Charity begins at David Miliband

This posting has nothing whatever to do with making speeches. I’ve begun a new category. I call it ‘rant’. It’s for weekends and occasions when I feel like writing, but not about my work.

About forty years ago I found myself one Sunday noon in a small town in Co. Kilkenny, Ireland, propping up a bar and drinking Guinness in the genial company of the local Roman Catholic priest and the local Church of Ireland minister. I learnt that this was a weekly routine for them a few minutes after their respective Sunday services. Because it was at the height of the Troubles in Northern Ireland, I commented on how more of the world should see the two of them supping so amiably. At that point the conversation became a little more serious, as we discussed the horrors being perpetrated. One revelation in particular appalled me.  They told me that all over the republic there were good and worthy charities – orphanages, women’s sanctuaries, etc. – feeling a financial draught because people had become reluctant to put money in collection boxes lest it end up buying arms for either of the warring factions over the border.

I reminded myself of that when I became aware of my knee-jerk reaction to the news that David Miliband was to leave the British Parliament to take up a post as President of an international charity. It was as if I’d read that he’d been appointed to a senior post in the Mafia. Charities in general – at least, big international charities – have sunk so far in my estimation that I find I never put money in their collection boxes these days. Small local charities, yes, but the big boys (with one exception) never. In fact there is a point that they cease to be a charity at all and become instead an NGO – funded involuntarily by the taxpayer. And that alone is a very dubious status, as it raises all sorts of questions concerning their motivation.

I call them big boys advisedly.  The salaries paid to the senior executives of, and the budgets commanded by, the likes of WWF or Greenpeace are comparable with FTSE 100 companies or huge global corporations – in fact they are huge global corporations. The only difference is their tax status.

They scarcely have a tax status except as beneficiaries. Recently the press, twittering classes, and even the British Parliament became mightily exercised over a few international corporations arranging their tax affairs in such a way as quite legally to massage their accounts towards low-tax countries to minimise their tax bill. What about the huge, international charities that pay no tax at all – anywhere?

In theory this is because of the wonderful work they do on behalf of humanity at large. How do you spell a hollow laugh? They seem in many cases to have become a cuddly front for questionable political movements.

Greenpeace’s own founder has gone on the record to the effect that the organisation has completely lost its way. I have not seen a collection box for Greenpeace in ages! How do they fund Rainbow Warrior? It must take a shipload of widows’ mites.

WWF seems more concerned with making gazillions out of carbon credits than conserving wildlife. I have no doubt that they actually do also sponsor conservation projects, but then so does tax-paying BP. When WWF conspicuously jumps into bed with Coca Cola to raise money to ‘save polar bears’ whose world population is five times what it was when WWF was founded, you find yourself wondering what they plan to do with the money.

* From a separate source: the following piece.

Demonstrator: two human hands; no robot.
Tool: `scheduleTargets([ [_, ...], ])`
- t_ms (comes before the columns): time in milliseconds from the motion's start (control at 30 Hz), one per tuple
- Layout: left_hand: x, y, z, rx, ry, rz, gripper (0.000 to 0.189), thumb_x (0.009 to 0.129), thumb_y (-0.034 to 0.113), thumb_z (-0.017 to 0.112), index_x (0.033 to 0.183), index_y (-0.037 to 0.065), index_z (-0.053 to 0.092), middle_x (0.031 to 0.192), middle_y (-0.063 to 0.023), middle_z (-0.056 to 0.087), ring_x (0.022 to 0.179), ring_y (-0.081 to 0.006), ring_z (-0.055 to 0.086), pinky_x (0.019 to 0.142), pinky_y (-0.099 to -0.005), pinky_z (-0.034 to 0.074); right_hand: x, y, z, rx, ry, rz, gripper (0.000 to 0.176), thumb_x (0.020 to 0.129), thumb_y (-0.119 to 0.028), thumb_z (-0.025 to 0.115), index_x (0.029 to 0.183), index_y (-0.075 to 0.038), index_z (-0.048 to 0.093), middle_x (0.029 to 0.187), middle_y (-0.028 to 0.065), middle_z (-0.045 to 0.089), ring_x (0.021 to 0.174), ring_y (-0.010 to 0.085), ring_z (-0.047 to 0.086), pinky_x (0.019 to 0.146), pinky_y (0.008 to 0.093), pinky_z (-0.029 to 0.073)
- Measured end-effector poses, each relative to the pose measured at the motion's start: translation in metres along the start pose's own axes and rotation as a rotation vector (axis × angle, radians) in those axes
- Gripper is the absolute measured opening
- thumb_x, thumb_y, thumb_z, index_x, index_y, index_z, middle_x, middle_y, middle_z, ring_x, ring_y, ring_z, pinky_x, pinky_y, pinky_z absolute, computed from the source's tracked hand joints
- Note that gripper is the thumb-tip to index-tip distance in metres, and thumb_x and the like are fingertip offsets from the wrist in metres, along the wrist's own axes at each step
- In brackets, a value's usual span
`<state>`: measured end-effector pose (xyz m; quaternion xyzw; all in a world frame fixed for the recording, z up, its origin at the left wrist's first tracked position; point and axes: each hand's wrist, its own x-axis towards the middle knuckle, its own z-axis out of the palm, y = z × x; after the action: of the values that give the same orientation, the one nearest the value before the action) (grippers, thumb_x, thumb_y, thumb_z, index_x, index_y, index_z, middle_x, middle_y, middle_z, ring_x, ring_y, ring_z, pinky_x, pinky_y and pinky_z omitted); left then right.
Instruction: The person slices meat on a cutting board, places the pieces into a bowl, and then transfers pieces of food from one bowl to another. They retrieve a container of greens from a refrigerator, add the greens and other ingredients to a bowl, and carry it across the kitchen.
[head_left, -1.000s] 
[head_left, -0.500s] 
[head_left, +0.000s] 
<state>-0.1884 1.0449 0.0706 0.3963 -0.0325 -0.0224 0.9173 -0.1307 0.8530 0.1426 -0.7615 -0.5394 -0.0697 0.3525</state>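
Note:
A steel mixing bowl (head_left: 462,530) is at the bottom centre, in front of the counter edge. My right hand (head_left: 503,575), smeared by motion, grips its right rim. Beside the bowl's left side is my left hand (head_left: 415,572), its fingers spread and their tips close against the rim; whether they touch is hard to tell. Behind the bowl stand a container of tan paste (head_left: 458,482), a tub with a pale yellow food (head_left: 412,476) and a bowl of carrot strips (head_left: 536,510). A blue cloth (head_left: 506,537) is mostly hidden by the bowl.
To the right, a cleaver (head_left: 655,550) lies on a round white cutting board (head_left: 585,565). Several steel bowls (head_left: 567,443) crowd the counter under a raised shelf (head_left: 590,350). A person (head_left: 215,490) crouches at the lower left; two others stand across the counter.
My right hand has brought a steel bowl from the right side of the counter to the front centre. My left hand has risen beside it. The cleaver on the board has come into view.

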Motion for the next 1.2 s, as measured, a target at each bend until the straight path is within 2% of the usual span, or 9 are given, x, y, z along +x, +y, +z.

Somewhere I read, with alarming lack of surprise, that when RSPB reversed their opposition to wind farms, it coincided closely with a huge donation from the renewable energy industry.

The RSPCA‘s administration was apparently hijacked a few years ago, and now they seem closely to resemble some of the less reputable animal activist organisations.

And so it goes on: mainly rumour, and possibly erroneous. You may notice that I have not cited sources nor included wads of statistics. This is partly because I am too lazy but more because my point is not fact-based, but rumour-fed. You may call it tittle-tattle if you like. I consider myself one who keeps himself tolerably well-informed, and here I am merely stating an impression that has crept up on me. What if all the implications concerning these charities are wrong? Then their massively remunerated chief executives should be summarily sacked for piss-poor public relations and allowing their brand to be contaminated. 

David Miliband is going to run International Rescue Committee in New York. I’ve looked at IRC’s website and on the face of it they do wonderful work. I hope that is true, and at this moment certainly I have no reason to doubt it.

But though their website invites me to do so, I shall not become a donor. I prefer to support the hospice and other local causes, The only famous charity that I continue to support, indeed I dropped money into a collection box in the market place of my local town this very morning, is one that does wonderful work and I’ve never heard a whisper against them.

Step forward the Salvation Army.

One thought on “Charity begins at David Miliband

  1. There was a time when I supported WWF, because they seemed to be all about making sure tigers and rhinos didn’t go extinct (even had a sticker for my car window at one point.) Now, as you say, they seem as shadowy and octopus-like as some of the mega-corporations they claim to criticise. Currently I support the RSPCA, but if I became disillusioned with them, would probably switch to Battersea Dogs Home or, as you’ve done, to the Salvation Army or a local charity.